Как раз и ценно то, что он не импровизатор. Приравнивает спонтанность к бескорыстности и размашисто ей аплодирует улица. Они, как годовалые, которые тянут в рот что попало. Артисту жизни спонтанность не пристала, а то б артистами были все. Все живущие на земле – артисты жизни. Вот оно, вожделенное равенство людей – не «равенство гордое» человека. Но это же еще и понимать надо… (Импровизация – любимая мозоль Николая Ивановича.)
Николай Иванович вознамерился исполнить этюд под названием «Турандот». Калафу предстоит на высоте непомерной заносчивости балансировать без страховки. Балансиром – Лилия Давыдовна. Она же не робеет высоты, не боится разбиться.
– Александр Ильич, а нет такой услуги – катать в аэроплане над Берлином? – спрашивает она у главного консультанта в вопросах воздухоплавания Урываева.
– Манфред фон Шписс, – сказал Урываев и сделал паузу. – Неужто не слыхали? «Пегас». На его счету три дюжины моторов.
– Наших?
– «Наших»… Скажете, барышня. У нас столько и не было. Французских! Он считал их на дюжины. Как устриц. А еще с британской авиаматки однажды сбрил все. Манфред может взять пассажира в небо. Но он отчаянный…
– Я тоже.
– Да я не о том. Дон-Жуан, извиняюсь, отчаянный. Вот как раньше брал верх над французами, так теперь над женщинами. Не знаю, на сколько счет ведет своим победам – даже уж и не на дюжины. На сотни. («In Almagna duecento e trentuna»2, – страничка из блокнота Лепорелло.)
– Это что, услуга за услугу? – на личике у Лилечки очередное презрение, на сей раз к Урываеву – во всяком случае, не к авиатору. – Эти победы над женщинами существуют исключительно в вашем воображении, Александр Ильич. Вас женщины не очень-то баловали, вот вы с ними и воюете. Лично мне ваш Пегас не опасен… если он, конечно, хорошо летает.
– Могу с ним поговорить, – Урываев взят в дом без права обижаться – есть же трамвайные билетики «без права входа с передней площадки», голубенькие. – Я перед каждым вылетом его мотор по косточкам перебираю. Скажу: бесстрашная русская душа хочет оказаться с ним на седьмом небе.
– Это значит, в раю. Еще накаркаете.
– Александр Ильич, а почему бы вам самому на пилота не выучиться? – спросила Васильевская.
– Эх, Василиса Родионовна, отвечу вам словами Горького-поэта: «Рожденный ползать летать не могёт».
И вдруг Корчмарек вспыхнула, как засидевшаяся в девках конфорка – краник открыт, да спичка замешкалась. П-пых! Пламенем из всех дырочек.
– Больше никогда не смейте повторять это! Сам он «не могёт».
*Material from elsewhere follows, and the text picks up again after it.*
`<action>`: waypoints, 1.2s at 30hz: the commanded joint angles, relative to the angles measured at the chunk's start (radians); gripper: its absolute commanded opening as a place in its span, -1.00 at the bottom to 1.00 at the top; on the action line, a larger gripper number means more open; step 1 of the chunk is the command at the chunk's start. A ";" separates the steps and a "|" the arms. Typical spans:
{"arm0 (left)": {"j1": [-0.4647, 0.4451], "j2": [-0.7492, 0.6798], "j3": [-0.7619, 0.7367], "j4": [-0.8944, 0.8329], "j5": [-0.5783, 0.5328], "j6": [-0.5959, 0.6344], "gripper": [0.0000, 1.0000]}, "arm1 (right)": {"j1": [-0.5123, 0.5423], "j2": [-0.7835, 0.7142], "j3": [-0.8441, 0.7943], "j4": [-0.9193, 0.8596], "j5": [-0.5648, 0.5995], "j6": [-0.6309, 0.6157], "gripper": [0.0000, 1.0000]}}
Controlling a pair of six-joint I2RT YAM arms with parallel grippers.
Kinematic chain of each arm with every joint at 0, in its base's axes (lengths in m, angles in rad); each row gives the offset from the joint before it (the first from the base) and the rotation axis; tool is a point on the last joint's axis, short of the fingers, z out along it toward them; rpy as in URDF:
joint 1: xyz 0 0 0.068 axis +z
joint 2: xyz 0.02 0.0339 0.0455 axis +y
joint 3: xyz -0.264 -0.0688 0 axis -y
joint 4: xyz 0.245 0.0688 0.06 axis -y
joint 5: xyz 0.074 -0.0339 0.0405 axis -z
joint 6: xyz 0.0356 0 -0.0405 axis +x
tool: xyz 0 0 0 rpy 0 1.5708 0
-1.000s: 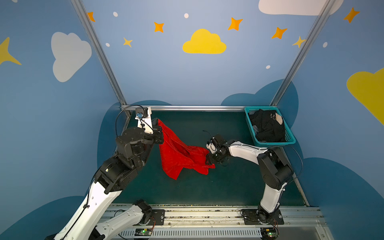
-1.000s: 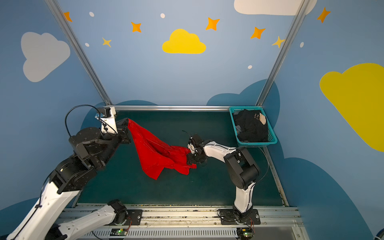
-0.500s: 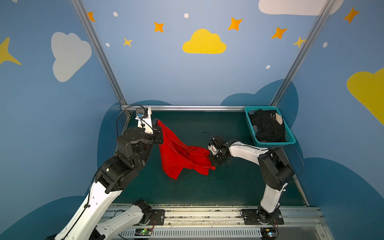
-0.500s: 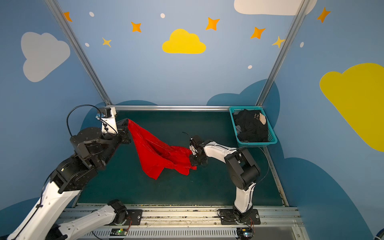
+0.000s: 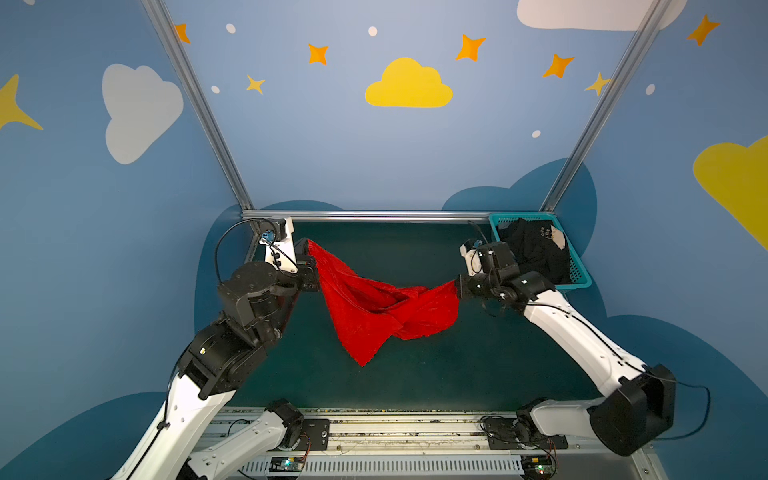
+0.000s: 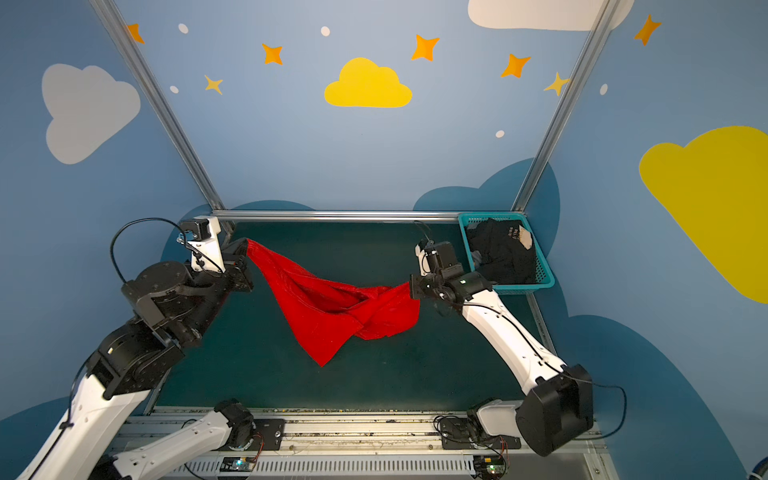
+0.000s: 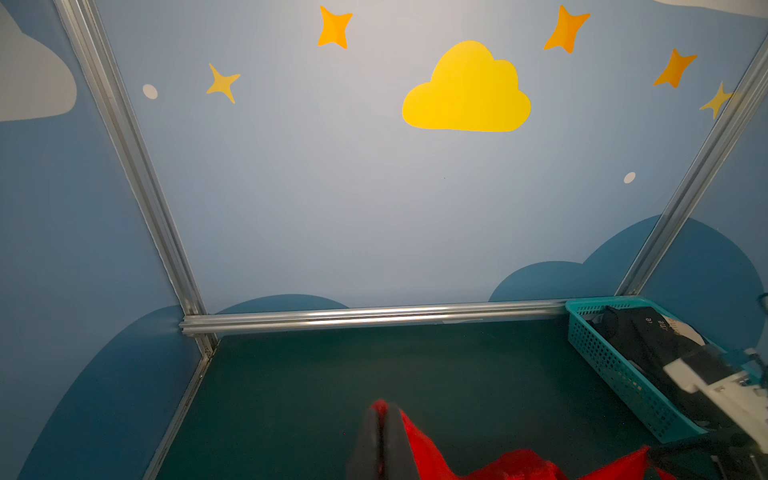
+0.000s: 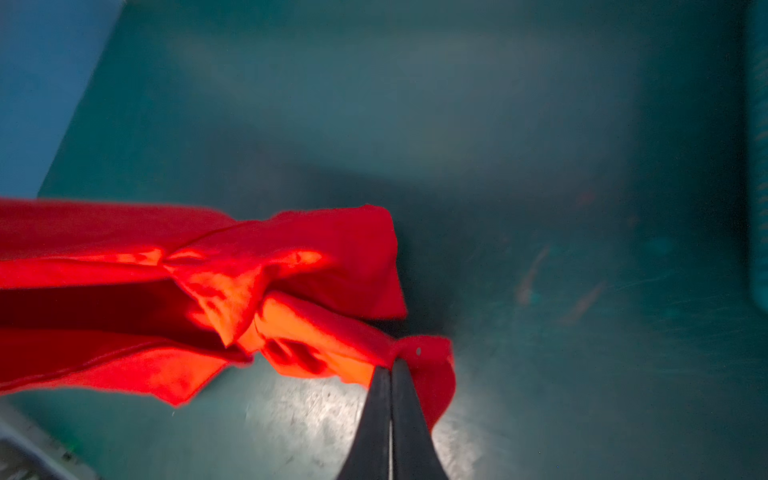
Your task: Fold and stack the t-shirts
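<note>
You've got one red shirt [image 5: 374, 316] up in the air, strung between your two grippers over the middle of the green table [image 5: 415, 386]. It sags in a twisted swag, and you can't tell whether the low corner touches the mat. The left gripper [image 5: 311, 266] has its jaws pinched tight on the shirt's far-left corner, and the right gripper [image 5: 458, 288] is clamped just as tight on the opposite edge. There is one teal basket [image 5: 582, 279], in the far right corner, and inside it is a dark heap of black shirts [image 5: 536, 257] with a beige patch [image 5: 557, 241]. How many are in the heap you can't count. Both top views show the whole span. The left wrist view adds the basket's lattice wall [image 7: 611, 370] and pale lettering on the black cloth, plus its own fingers [image 7: 370, 436] squeezed on red. The right wrist view shows no basket contents. There you see only blurred red folds, a little tab of cloth poking past the closed tips [image 8: 391, 365], and scuffed table below.
</note>
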 commanded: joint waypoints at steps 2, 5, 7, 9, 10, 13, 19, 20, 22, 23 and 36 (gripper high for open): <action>0.005 -0.020 -0.012 0.038 0.009 0.022 -0.90 | -0.019 -0.070 0.073 -0.007 0.083 -0.055 -1.00; 0.005 -0.029 -0.029 0.051 0.024 0.031 -0.90 | -0.035 -0.094 0.112 0.011 0.116 -0.087 -1.00; 0.006 -0.030 -0.037 0.061 0.004 0.032 -0.90 | -0.048 -0.099 0.147 0.006 0.130 -0.102 -1.00; 0.007 -0.028 -0.037 0.061 -0.012 0.033 -0.90 | -0.060 -0.106 0.174 0.016 0.133 -0.115 -1.00; 0.007 -0.028 -0.038 0.064 -0.019 0.036 -0.90 | -0.067 -0.110 0.187 0.027 0.133 -0.124 -1.00; 0.008 -0.029 -0.050 0.076 -0.045 0.045 -0.90 | -0.085 -0.112 0.236 0.040 0.134 -0.148 -1.00; 0.014 -0.030 -0.071 0.108 -0.155 0.052 -0.90 | -0.118 -0.105 0.346 0.082 0.133 -0.188 -1.00; 0.018 -0.032 -0.077 0.119 -0.160 0.059 -0.90 | -0.124 -0.103 0.362 0.093 0.124 -0.195 -1.00; 0.025 -0.036 -0.088 0.133 -0.158 0.067 -0.90 | -0.135 -0.098 0.387 0.110 0.107 -0.203 -1.00; 0.027 -0.039 -0.093 0.125 -0.149 0.062 -0.90 | -0.140 -0.094 0.395 0.122 0.093 -0.204 -1.00; -0.130 -0.088 -0.541 0.320 0.437 -0.419 -0.90 | -0.106 0.213 0.607 0.268 -0.377 -0.083 -1.00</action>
Даже перестала быть таким уж кошмариком. Вот что гражданские страсти с человеком-то делают.
Урываев глупо засмеялся:
– Это вы, что он вернулся? (Подразумевался Горький.) Слаб человек. Только зачем так волноваться, Розалия Фелициановна…
Давыд Федорович словно очнулся:
– Лилюсь, ну зачем тебе это? Мы с мамочкой волноваться будем. Господи, под облаками очутиться…
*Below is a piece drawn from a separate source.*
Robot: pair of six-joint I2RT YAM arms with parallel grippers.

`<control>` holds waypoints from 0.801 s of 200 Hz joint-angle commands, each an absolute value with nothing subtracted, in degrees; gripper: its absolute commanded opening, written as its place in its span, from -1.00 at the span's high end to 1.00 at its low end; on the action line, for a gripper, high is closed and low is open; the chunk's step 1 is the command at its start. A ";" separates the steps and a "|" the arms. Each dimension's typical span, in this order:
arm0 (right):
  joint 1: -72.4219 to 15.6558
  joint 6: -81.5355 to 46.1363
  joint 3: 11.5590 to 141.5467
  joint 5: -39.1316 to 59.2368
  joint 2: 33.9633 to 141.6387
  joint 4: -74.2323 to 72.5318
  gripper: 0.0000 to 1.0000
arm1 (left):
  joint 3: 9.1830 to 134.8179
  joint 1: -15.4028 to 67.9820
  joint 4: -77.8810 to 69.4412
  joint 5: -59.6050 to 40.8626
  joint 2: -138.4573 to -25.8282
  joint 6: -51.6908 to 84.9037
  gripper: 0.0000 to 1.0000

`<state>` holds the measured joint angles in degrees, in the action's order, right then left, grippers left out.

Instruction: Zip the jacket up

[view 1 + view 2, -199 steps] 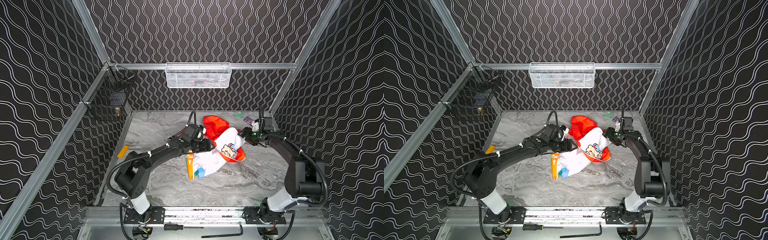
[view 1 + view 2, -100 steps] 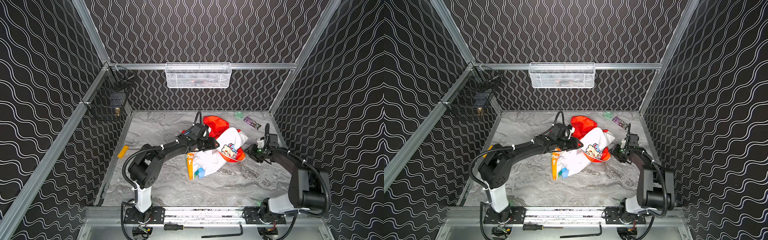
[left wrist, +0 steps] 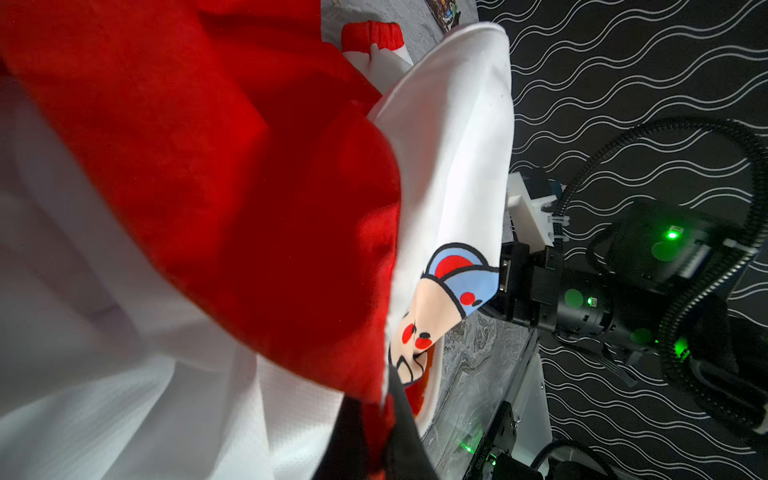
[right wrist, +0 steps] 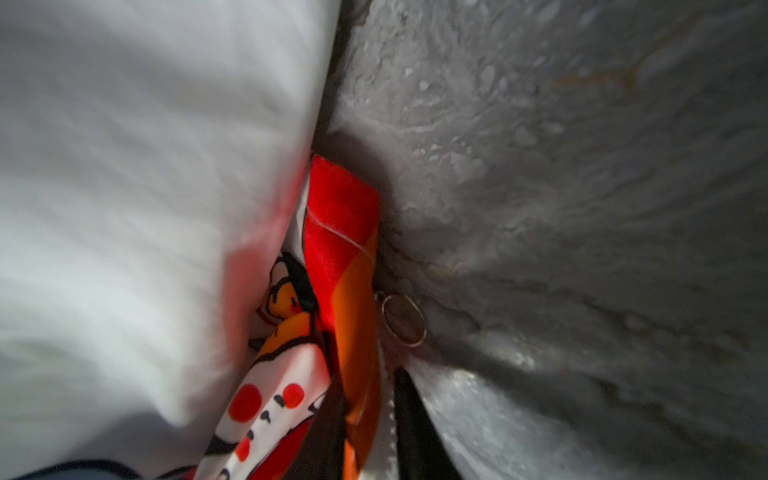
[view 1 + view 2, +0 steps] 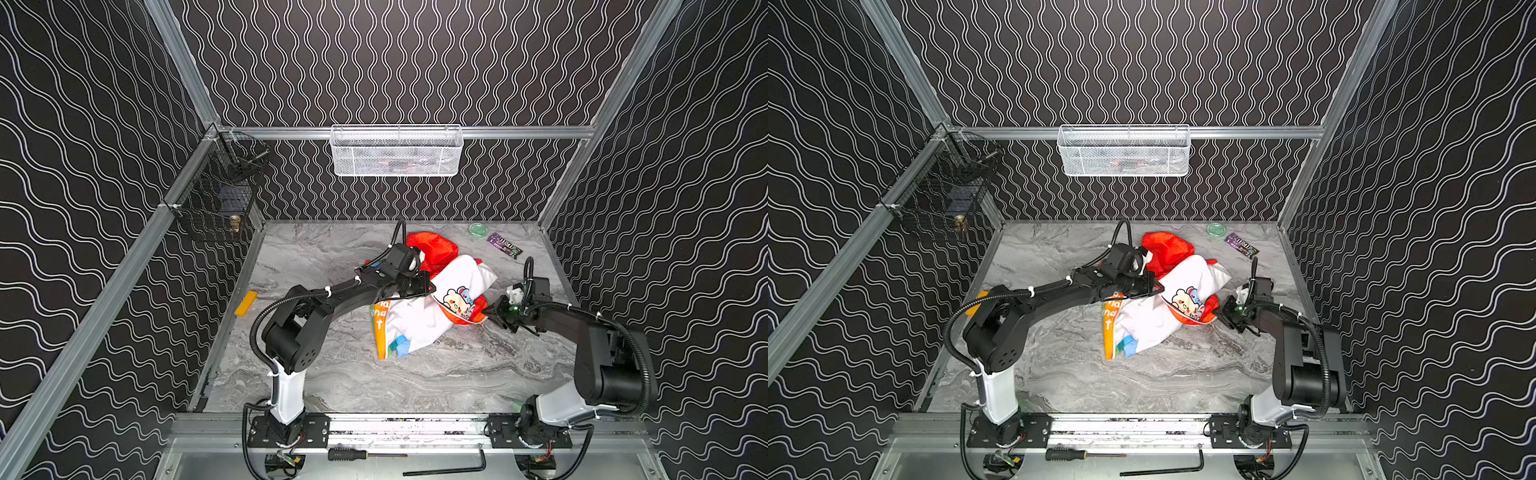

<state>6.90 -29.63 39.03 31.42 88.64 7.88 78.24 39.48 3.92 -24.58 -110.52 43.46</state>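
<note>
Jacket [image 5: 419,320]: lies in a crumpled heap on the grey marbled table [image 5: 374,386], right of the middle, between the two grippers.
Hood [image 5: 434,249]: red, at the end of the heap nearest the back wall.
Cartoon animal [image 5: 456,300]: printed on white cloth on top of the heap, above a red and orange fold.
Striped edge [image 5: 380,328]: orange with white letters, at the heap's front left, flat on the table.
Left gripper [image 5: 426,286]: reaches in from the left over the heap; in the left wrist view its fingers [image 3: 405,436] stand narrow, pinching a fold of the red cloth.
Right gripper [image 5: 492,312]: low at the heap's right edge; in the right wrist view its fingers [image 4: 415,432] are close together, with the jacket's orange edge clamped between them.
Metal ring [image 4: 403,320]: lies on the table just beside that orange edge, outside the fingers.
Green lid [image 5: 478,228] and purple wrapper [image 5: 504,246]: near the back right corner, apart from the jacket.
Yellow block [image 5: 246,298]: at the table's left edge.
White basket [image 5: 397,151]: hangs on the back wall rail.
</note>
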 commanded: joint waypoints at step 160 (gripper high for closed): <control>-8.14 -27.38 50.25 35.76 69.94 26.68 1.00 | 89.56 27.99 7.51 -24.40 -109.55 39.58 1.00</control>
<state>-5.58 -27.99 48.86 36.23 70.59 21.58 88.16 29.21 8.27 -25.28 -108.99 41.30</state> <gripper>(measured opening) 0.063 0.073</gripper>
– А может даже и в облако нырнуть, папа. «Аэроплан – дельфин облаков», знаешь, кто это сказал? А я тоже получу шлем, Александр Ильич?
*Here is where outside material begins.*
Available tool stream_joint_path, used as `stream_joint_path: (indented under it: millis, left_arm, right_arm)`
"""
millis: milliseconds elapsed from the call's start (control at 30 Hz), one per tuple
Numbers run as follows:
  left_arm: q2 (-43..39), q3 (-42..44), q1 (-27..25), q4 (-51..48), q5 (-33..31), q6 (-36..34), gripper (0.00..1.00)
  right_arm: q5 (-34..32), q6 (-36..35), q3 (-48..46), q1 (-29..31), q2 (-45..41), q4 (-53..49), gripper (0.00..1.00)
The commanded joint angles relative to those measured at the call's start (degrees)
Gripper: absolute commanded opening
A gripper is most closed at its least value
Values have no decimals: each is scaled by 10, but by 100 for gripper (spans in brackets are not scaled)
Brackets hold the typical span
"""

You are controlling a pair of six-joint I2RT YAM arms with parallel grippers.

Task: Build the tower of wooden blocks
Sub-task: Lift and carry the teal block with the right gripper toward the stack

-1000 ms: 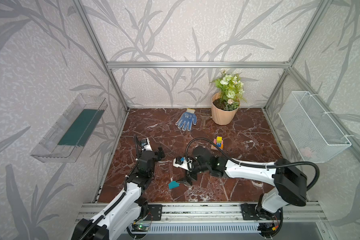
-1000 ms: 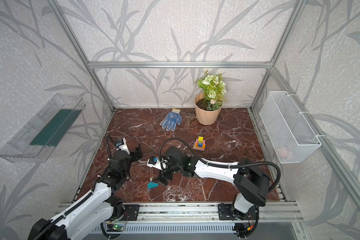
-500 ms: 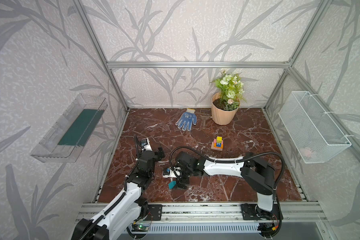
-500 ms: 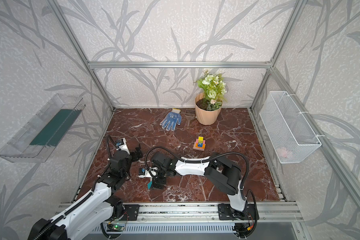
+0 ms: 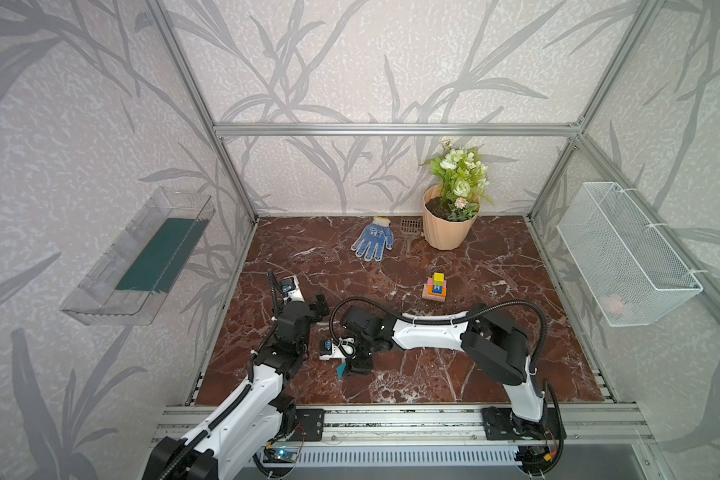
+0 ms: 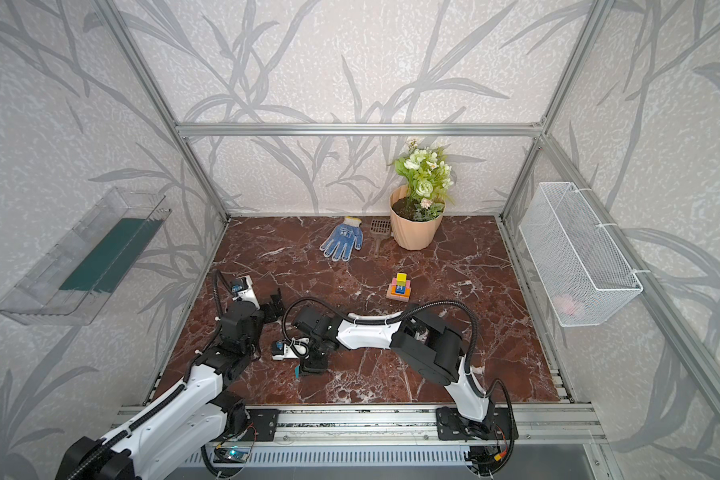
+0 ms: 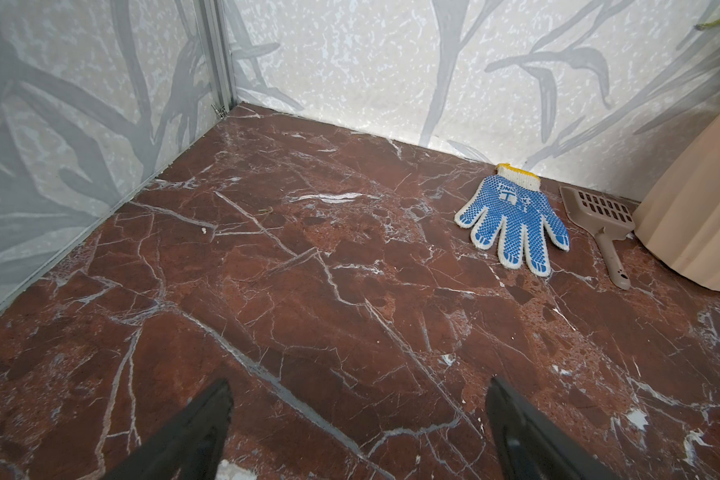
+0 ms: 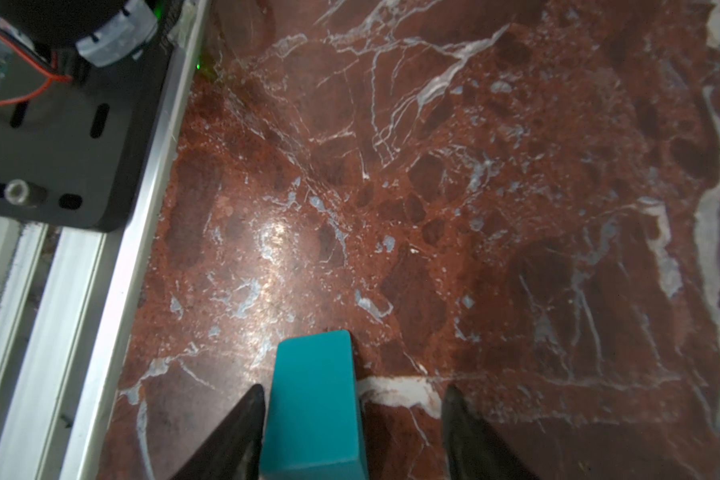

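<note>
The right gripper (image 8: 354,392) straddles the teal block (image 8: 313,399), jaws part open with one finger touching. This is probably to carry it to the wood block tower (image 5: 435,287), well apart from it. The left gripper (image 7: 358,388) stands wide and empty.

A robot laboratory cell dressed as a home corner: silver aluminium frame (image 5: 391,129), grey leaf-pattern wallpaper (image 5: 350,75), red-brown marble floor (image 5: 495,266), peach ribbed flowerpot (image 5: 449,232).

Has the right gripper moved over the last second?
Yes. The right gripper has moved left and toward the front rail, away from the wood block tower, and now straddles the teal piece.
</note>
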State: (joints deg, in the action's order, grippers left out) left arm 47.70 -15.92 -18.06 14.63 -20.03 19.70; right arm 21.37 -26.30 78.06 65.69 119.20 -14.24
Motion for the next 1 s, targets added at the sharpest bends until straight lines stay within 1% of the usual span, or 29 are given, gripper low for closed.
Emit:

– Ну постойте, я же еще ни о чем не договорился… А вообще, Дэвочка, ты можешь спать спокойно. Я эту машину знаю как свои пять пальцев, я за нее отвечаю. Случись что, меня же первого за ушко да на солнышко. Манфред фон Шписс среди авиаторов, что твой Карузо среди певцов.
– Лучше пусть он вас покатает, – Макаров кивнул на Берга. – Я недавно видел: проехал один такой автомобиль, а оттуда марш из «Аиды».
– Нет, я хочу по порядку, сперва на аэроплане, потом на катафалке.
– Может, то был похоронный марш, вы перепутали.